Bone-health research was hit by a sprawling case of misconduct that affected tens of studies.Credit: Auscape/Universal Images Group/ Getty

Lessons from one of science’s biggest frauds

The first systematic review of research-misconduct investigations suggests that institutional probes aren’t rigorous enough. Bone-health researcher Andrew Grey and his colleagues have spent years looking into the work of the late Yoshihiro Sato, a bone-health researcher who plagiarized work, fabricated data and forged authorships — prompting retractions of more than 60 studies. Grey says their findings provide evidence to support a growing view in the academic community: that university investigations into research misconduct are often inadequate, opaque and poorly conducted.

Nature | 5 min read

Majority of people know vaccines are safe

Most people around the world agree that vaccinations are safe — 79%, according to a Wellcome-funded survey. But people living in wealthy countries are more likely to disagree: almost 60% of people surveyed in western Europe agree that vaccines are safe, compared with 97% of people in Bangladesh, for example. In some regions, greater scientific knowledge was associated with less confidence in vaccines, suggesting that providing information and education might not be enough to combat scepticism.

Nature | 2 min read

Reference: Wellcome Global Monitor report

Source: Wellcome Global Monitor

Africa’s science academy leads push for ethical data use

The African Academy of Sciences (AAS) has started work on the continent’s first cross-disciplinary guidelines on how to collect, store and share research data and specimens in ways that protect study participants from exploitation and benefit African citizens. The committee’s guidance won’t have legal authority — rather, the goal is to provide a resource for governments creating their own policies and to guide researchers, according to committee members.

Nature | 5 min read

Boaty McBoatface’s big breakthrough

Oceanographers using a robotic submersible nicknamed Boaty McBoatface now have fresh insight into how churning water deep in the ocean contributes to sea level rise. The sub came to fame after a public vote to name the UK Natural Environment Research Council’s new polar research ship went awry (the ship was eventually dubbed the Sir David Attenborough and the joke name was passed to the sub). Boaty helped to reveal a previously unknown mechanism by which stronger winds (caused by climate change and the hole in the ozone layer) increase turbulence deep in the Southern Ocean, warming the water.

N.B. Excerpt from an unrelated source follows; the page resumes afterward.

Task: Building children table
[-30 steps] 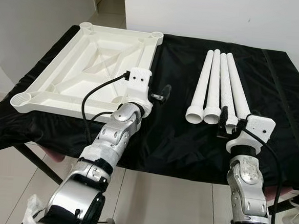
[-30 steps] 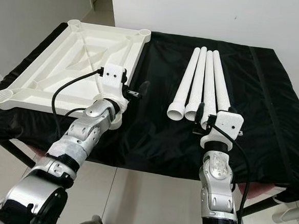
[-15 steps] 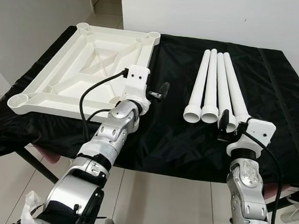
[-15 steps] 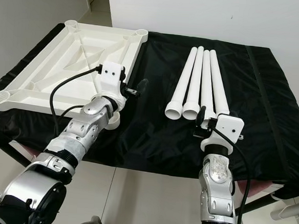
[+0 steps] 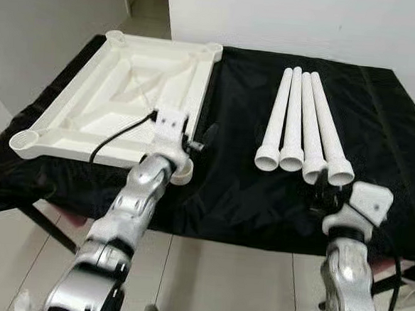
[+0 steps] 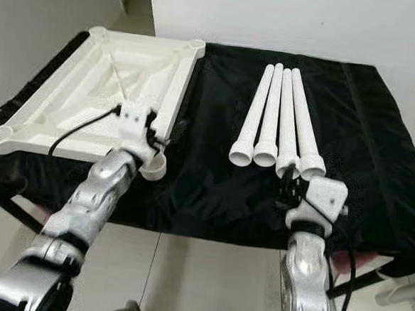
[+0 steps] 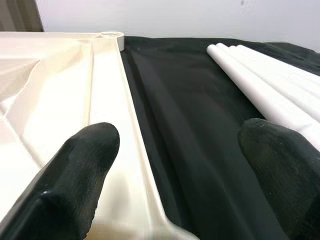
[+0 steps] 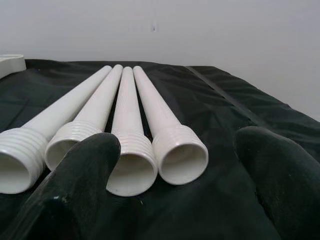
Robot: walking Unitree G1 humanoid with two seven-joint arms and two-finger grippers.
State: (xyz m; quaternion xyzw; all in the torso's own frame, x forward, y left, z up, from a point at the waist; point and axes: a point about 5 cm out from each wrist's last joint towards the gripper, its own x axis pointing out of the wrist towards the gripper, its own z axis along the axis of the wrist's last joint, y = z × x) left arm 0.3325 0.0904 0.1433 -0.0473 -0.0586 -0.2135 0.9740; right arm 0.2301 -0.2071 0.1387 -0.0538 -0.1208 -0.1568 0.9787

The Telegraph | 4 min read

Reference: PNAS paper


Illustration by Karol Banach

Scientists learn to speak virus

Scientists are discovering that viruses cooperate, communicate and act in a way that sometimes even verges on altruism. Decoding how the particles pass notes to each other in their private molecular language could someday allow us to direct them to deliver medicines in precise doses or to specific locations — or simply to shut themselves down.

Nature | 11 min read

Microorganisms will shape our warming world

Thirty-three leading microbiologists from around the world have put humanity on notice that the impact of climate change will depend heavily on how microorganisms respond. The colossal population of bacteria, archaea, viruses, fungi and protozoa on Earth could contribute to both accelerating or mitigating the impacts of global warming. “As the most abundant organisms on the planet, it’s time that microbes were given more prominence,” argues a Nature editorial.

Nature | 2 min read

Reference: Nature Reviews Microbiology Consensus Statement

Keep gender-equality initiatives on track

Laudable gender-equality initiatives must not become just another way to game the research system, argues employment researcher Charikleia Tzanakou. She calls for institutions to be mindful that initiatives not devolve into mere box-ticking exercises, become a time-suck for the women who participate in them or overlook intersecting patterns of disadvantage faced by women of colour, early-career researchers and sexual minorities.

Nature | 5 min read


“I am a PhD candidate in astrophysics at Stanford University, and am interested in the space shuttle program. Please send me the forms necessary to apply as a ‘mission specialist’ candidate.”

This is the 31-word handwritten letter that kicked off Sally Ride's journey to becoming the first female NASA astronaut, as shared by her partner, Tam O'Shaughnessy. (Business Insider)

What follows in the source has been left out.